Environmental Signal-Dependent Regulation of Flowering Time in Rice

Abstract

The transition from the vegetative to the reproductive stage of growth is a critical event in the lifecycle of a plant and is required for the plant's reproductive success. Flowering time is tightly regulated by an internal time-keeping system and external light conditions, including photoperiod, light quality, and light quantity. Other environmental factors, such as drought and temperature, also participate in the regulation of flowering time. Thus, flexibility in flowering time in response to environmental factors is required for the successful adaptation of plants to the environment. In this review, we summarize our current understanding of the molecular mechanisms by which internal and environmental signals are integrated to regulate flowering time in Arabidopsis thaliana and rice (Oryza sativa).

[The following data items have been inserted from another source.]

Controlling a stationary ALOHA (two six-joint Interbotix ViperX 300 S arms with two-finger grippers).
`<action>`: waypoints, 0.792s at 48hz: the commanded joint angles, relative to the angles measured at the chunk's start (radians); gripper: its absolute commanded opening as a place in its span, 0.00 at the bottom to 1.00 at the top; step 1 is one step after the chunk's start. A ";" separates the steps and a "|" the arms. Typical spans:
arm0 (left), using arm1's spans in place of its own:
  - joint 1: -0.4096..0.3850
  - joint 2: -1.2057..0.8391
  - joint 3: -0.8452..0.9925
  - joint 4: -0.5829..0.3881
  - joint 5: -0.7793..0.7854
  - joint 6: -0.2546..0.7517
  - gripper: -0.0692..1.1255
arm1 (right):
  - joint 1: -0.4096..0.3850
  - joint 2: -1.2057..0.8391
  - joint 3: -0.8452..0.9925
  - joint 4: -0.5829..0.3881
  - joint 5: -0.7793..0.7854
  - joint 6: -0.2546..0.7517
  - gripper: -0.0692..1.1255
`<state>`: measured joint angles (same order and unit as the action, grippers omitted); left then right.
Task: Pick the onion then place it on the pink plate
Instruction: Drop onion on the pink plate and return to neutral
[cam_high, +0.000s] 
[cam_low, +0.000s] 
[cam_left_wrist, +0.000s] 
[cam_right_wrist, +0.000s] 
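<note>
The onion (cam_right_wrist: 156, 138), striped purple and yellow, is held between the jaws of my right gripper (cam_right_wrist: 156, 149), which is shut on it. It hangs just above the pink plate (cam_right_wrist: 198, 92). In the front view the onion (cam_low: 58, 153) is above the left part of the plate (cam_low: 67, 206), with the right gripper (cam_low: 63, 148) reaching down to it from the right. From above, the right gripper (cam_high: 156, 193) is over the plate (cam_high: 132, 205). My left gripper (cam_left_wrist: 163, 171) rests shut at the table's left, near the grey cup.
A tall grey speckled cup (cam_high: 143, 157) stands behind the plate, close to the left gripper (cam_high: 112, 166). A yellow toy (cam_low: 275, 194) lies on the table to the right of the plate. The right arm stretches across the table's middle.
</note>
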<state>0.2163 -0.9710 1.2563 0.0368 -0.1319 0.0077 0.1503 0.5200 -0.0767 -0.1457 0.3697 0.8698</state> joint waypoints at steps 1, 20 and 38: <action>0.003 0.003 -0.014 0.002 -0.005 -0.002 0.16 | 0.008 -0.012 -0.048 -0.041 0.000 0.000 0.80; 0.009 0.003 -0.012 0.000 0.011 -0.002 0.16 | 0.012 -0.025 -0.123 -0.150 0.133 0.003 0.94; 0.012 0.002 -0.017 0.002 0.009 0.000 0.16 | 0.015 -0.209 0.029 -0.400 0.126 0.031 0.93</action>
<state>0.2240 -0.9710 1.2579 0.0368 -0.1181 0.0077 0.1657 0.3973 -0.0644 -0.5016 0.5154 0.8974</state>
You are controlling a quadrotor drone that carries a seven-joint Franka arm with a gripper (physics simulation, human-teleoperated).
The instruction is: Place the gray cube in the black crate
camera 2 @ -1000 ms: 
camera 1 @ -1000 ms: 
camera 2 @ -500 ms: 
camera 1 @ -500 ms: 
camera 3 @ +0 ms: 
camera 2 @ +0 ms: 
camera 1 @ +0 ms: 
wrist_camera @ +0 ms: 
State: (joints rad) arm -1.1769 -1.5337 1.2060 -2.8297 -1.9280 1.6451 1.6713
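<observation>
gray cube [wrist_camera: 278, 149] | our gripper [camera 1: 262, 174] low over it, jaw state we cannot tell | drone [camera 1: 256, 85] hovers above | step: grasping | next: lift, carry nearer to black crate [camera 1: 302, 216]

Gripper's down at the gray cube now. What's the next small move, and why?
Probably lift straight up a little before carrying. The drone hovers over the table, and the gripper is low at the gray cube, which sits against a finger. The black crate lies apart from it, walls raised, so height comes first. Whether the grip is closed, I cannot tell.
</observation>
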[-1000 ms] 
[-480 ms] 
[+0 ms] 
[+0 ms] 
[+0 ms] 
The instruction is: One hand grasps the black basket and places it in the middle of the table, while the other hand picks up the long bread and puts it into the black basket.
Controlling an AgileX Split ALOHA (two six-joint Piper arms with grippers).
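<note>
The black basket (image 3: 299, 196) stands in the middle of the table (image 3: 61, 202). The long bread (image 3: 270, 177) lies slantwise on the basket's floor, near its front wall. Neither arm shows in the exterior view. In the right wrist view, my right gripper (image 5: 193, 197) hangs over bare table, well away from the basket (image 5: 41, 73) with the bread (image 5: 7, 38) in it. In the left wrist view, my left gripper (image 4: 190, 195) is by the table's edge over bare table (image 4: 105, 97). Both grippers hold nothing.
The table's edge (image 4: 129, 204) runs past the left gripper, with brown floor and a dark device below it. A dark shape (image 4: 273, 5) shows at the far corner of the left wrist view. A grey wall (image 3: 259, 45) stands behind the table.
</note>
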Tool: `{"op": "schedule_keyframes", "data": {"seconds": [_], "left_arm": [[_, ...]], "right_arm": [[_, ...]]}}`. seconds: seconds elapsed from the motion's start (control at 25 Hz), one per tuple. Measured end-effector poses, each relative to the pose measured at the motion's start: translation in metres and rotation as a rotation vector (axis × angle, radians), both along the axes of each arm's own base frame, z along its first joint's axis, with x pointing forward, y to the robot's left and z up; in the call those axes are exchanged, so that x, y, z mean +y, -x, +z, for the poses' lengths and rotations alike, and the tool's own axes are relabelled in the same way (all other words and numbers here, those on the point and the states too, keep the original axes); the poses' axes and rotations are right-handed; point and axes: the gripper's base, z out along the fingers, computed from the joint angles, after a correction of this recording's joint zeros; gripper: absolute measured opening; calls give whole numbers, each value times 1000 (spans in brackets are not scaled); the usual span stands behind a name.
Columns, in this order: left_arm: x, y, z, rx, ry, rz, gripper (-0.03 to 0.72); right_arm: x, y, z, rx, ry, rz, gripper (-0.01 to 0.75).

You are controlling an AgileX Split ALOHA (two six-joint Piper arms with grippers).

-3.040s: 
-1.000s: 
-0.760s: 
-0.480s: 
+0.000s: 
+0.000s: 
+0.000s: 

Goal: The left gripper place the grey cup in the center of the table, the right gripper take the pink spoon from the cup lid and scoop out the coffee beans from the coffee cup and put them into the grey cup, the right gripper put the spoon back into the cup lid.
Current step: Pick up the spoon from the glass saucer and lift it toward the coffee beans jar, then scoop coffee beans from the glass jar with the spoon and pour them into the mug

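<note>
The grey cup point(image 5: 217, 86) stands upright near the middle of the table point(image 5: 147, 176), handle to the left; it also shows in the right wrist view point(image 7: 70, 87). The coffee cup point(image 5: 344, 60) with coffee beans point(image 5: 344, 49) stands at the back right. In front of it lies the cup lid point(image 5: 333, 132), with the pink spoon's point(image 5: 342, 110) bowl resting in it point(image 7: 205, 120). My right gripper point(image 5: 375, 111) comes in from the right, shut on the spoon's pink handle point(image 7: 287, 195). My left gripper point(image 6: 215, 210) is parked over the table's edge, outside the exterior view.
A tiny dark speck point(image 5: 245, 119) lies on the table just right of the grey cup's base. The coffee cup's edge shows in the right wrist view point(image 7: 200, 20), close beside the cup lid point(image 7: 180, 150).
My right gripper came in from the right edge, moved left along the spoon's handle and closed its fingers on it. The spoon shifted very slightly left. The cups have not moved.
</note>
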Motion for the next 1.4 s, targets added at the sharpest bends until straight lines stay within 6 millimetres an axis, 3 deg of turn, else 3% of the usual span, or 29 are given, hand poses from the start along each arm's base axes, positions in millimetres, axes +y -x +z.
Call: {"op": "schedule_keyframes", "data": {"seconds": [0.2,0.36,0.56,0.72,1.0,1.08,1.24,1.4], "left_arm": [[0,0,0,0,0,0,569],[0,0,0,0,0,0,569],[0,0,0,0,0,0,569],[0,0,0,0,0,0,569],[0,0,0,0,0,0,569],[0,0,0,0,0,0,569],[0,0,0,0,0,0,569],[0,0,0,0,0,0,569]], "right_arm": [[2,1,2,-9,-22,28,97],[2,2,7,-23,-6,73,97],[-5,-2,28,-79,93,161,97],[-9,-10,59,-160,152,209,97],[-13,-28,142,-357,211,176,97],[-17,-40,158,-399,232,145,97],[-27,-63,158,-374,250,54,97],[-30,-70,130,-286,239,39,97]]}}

Keywords: drought; environmental signals; flowering time; photoperiod; regional adaptation; rice; temperature.

Figure 1

Photoperiodic regulation of FT expression is mediated by CO in Arabidopsis. Photoperiodic flowering in Arabidopsis is primarily mediated by transcriptional and posttranslational regulation of the transcription factor gene CONSTANS (CO). Under inductive long-day conditions, the CYCLING DOF FACTOR (CDF)-dependent repression of CO expression is diminished by the blue light-dependent FKF1-GI complex. FBHs and TCPs then induce CO expression. CO protein stability is further regulated by PHYB, SK12, PRRs, FKF1, CRYs, COP1, and SPAs. PHYB mediates red light dependent CO destabilization. SK12 interacts with CO and phosphorylate it for destabilization. During the night, CO is degraded by the COP1-SPAs complex. This COP1-SPA-dependent CO degradation is inhibited by FKF1 and COP1 in the presence of blue light. In addition, the circadian clock component PRRs interact with and stabilize CO. Once CO has been stabilized in the afternoon, it activates the transcription of FT, which in turn induces flowering. Under non-inductive short-day conditions, CDFs continuously repress the transcription of CO during the day. In addition, the PHYB-HOS1 and COP1-SPAs complexes inhibit CO accumulation, thereby preventing flowering under short-day conditions.

Figure 2

The regulatory network controlling Hd3a and RFT1 expression in rice. Flowering is regulated by two distinct pathways in rice, Hd1-Hd3a and Ghd7-Ehd1-Hd3a/RFT1. Under short-day conditions, Hd1 positively regulates Hd3a expression. DTH8 interacts with Hd1 to help upregulate Hd3a expression. The expression of Ehd1, which encodes another activator of Hd3a, is induced by Ehd2, Ehd3, and Ehd4 regardless of photoperiod. Under long-day conditions, Hd1 is converted to a negative regulator of Hd3a expression. Hd6 enhances the negative function of Hd1 on the Hd3a expression under long day conditions. In addition, Ghd7 acts as a repressor of Ehd1 expression, leading to the suppression of RFT1 expression. The Ghd7-dependent suppression of Ehd1 expression is enhanced by Hd16. Hd1 physically interacts with Ghd7 to repress Ehd1 expression under long-day conditions. OsPRR37 affects flowering by suppressing the transcription of Ehd1 and Hd3a under long day conditions, but activating expression of Ehd1 and Hd3a under short day conditions.